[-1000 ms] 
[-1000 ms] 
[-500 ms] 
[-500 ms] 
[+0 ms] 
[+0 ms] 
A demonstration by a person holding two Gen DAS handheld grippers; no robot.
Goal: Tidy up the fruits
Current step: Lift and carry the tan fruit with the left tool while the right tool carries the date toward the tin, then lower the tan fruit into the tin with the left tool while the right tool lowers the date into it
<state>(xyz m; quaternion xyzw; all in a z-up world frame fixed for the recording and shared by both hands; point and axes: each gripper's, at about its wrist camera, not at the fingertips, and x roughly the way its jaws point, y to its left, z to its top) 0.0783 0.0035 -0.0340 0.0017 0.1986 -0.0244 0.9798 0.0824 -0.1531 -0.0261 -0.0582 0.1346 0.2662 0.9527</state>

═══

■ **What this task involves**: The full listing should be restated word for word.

■ **Answer for the task**:
[-1000 ms] 
[-1000 ms] 
[-500 ms] 
[-500 ms] 
[+0 ms] 
[+0 ms] 
A demonstration by a person holding two Gen DAS handheld grippers; no robot.
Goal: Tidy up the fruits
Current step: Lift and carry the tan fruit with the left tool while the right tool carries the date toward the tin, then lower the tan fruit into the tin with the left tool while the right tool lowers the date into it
<state>(xyz m; quaternion xyzw; all in a z-up world frame fixed for the recording and shared by both hands; point and axes: each gripper's, at about its wrist camera, not at the fingertips, and x roughly the way its jaws point, y to its left, z to its top) 0.0783 0.0035 -0.0340 0.0017 0.1986 -0.0244 0.9798 0.0824 -0.1531 -0.0261 -0.0582 0.1346 0.2662 0.9527</state>

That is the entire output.